De Jean-Christophe RUFIN

Dans une petite ville du Berry, écrasée par la chaleur de l’été, en 1919, un héros de la guerre est retenu prisonnier au fond d’une caserne déserte.Devant la porte, son chien tout cabossé aboie jour et nuit. Non loin de là, dans la campagne, une jeune femme usée par le travail de la terre, trop instruite cependant pour être une simple paysanne, attend et espère. Le juge qui arrive pour démêler cette affaire est un aristocrate dont la guerre a fait vaciller les principes. Trois personnages et, au milieu d’eux, un chien, qui détient la clef du drame… Plein de poésie et de vie, ce court récit, d’une fulgurante simplicité, est aussi un grand roman sur la fidélité. Etre loyal à ses amis, se battre pour ceux qu’on aime, est une qualité que nous partageons avec les bêtes. Le propre de l’être humain n’est-il pas d’aller au-delà et de pouvoir aussi reconnaître le frère en celui qui vous combat ?

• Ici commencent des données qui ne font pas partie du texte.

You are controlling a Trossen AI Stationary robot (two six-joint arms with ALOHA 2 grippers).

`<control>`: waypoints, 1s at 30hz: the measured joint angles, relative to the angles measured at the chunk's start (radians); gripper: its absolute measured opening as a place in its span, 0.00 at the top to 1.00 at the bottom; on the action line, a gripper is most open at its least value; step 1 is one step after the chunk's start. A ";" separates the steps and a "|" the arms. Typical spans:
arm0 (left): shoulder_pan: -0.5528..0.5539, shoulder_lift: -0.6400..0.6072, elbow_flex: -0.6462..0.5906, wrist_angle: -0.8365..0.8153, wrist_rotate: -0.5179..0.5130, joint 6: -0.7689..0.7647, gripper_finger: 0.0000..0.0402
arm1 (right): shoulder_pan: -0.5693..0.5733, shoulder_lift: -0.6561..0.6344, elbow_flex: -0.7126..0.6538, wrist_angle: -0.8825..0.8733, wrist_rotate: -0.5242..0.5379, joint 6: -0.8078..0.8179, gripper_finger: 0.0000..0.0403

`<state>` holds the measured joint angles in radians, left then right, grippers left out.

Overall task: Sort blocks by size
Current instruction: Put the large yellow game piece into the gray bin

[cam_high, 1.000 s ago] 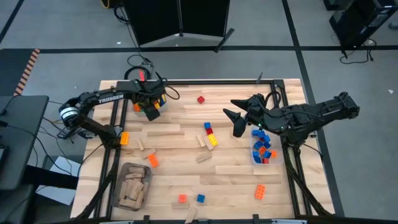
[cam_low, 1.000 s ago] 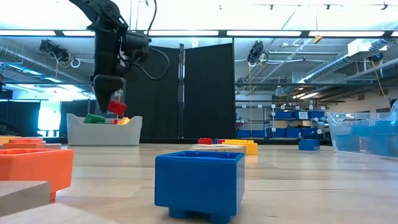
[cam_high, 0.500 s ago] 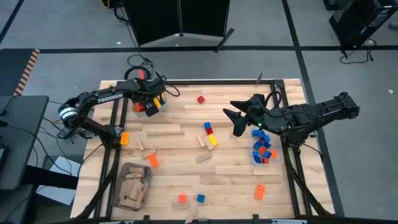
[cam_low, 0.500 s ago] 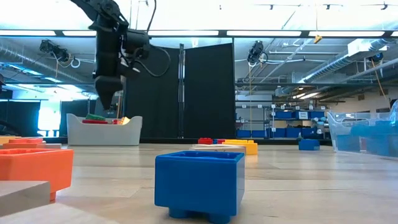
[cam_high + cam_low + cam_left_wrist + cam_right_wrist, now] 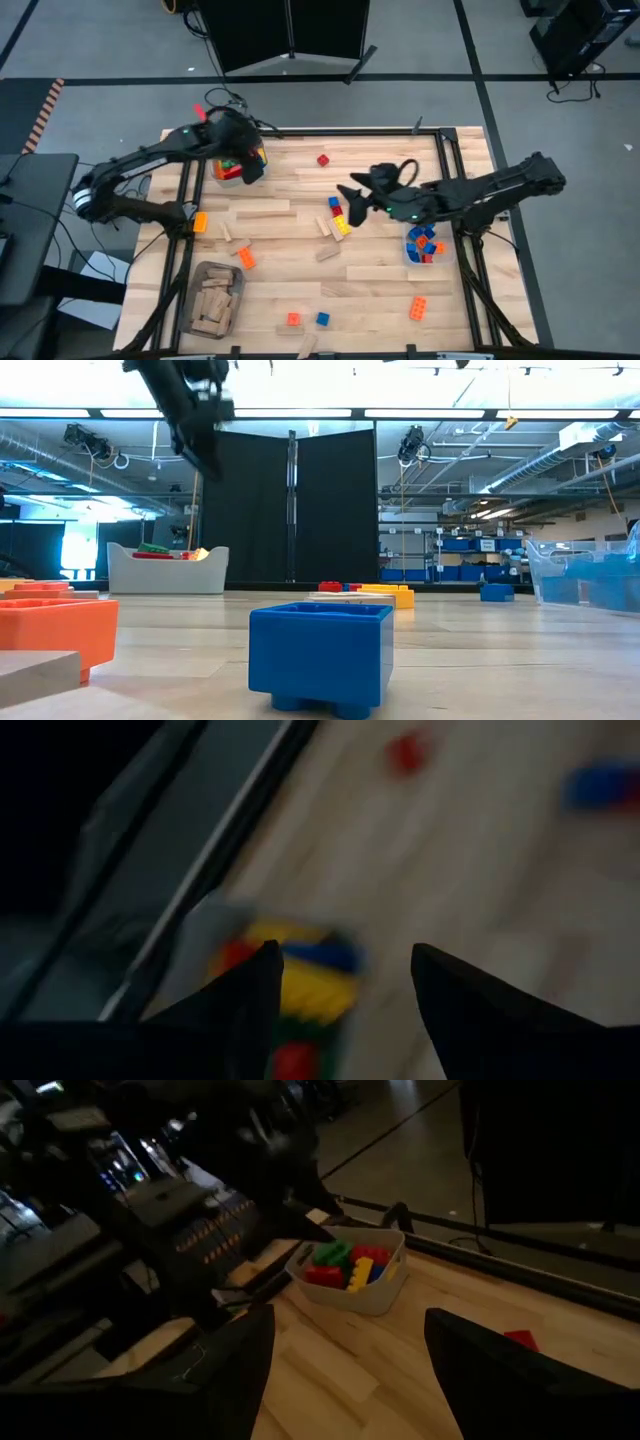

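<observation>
Left tool (image 5: 238, 140) fingers apart, empty, above white bin (image 5: 238, 168) of big bricks, upper left of high view. Right tool (image 5: 352, 200) fingers apart, empty, hovering near mid-table brick cluster (image 5: 338, 217), frame centre. Other blocks scattered on table (image 5: 380, 280); small ones in clear bin (image 5: 422, 243) at right. Advice: lower right tool squarely over one brick, straddle its short sides, avoid nudging neighbours touching it, close only once low.
</observation>
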<state>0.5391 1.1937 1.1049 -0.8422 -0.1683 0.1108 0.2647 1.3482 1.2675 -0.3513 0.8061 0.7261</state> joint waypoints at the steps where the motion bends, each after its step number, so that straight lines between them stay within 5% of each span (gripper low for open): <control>1: -0.003 -0.025 0.000 0.016 0.064 0.011 0.43 | -0.009 0.019 0.000 0.021 -0.010 -0.012 0.32; 7: -0.012 -0.175 -0.003 0.048 0.192 -0.033 0.43 | -0.104 0.100 0.028 0.063 -0.236 0.035 0.33; 22: -0.215 -0.529 -0.378 0.420 0.182 -0.280 0.43 | -0.263 0.496 0.422 -0.712 -0.636 0.245 0.35; 30: -0.285 -0.574 -0.475 0.485 0.180 -0.351 0.43 | -0.236 0.652 0.386 -0.771 -0.779 0.261 0.38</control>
<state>0.2540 0.6201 0.6296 -0.3574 0.0120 -0.2401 0.0291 1.9998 1.6539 -1.1221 0.0266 0.9872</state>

le Collier RougeMon commentaire:

Il s’agit d’un livre sur la bêtise de la guerre, les combats, le front, les tranchées, les armes qui ne sont faites que pour tuer.

C’est un long interrogatoire à l’issue duquel un juge devra dresser un procès verbal, rendre son verdict. Un interrogatoire qui petit à petit se muera en une conversation, presque un échange arrondissant les angles, équilibrant les forces entre les deux hommes. Car ce juge sait aussi être un homme à l’écoute, avec un réel souci d’objectivité, tout en sachant donner des leçons, mais en essayant de comprendre le pourquoi du comment.

C’est enfin un roman sur la fidélité, fidélité d’un homme à une femme, d’un juge à son prisonnier, d’un chien à son maître, d’un être humain à un chien, d’un auteur à l’histoire. Et si j’ai choisi de parler de cette fidélité entre humain et animal, à la fin, ce n’est pas parce que ce « détail » n’a que peu d’importance… bien au contraire, c’est un bel hommage. C’est en tout cas ce qui m’a le plus touchée et émue de même que le dénouement que petit à petit l’on voit se dessiner, en tout cas espérer.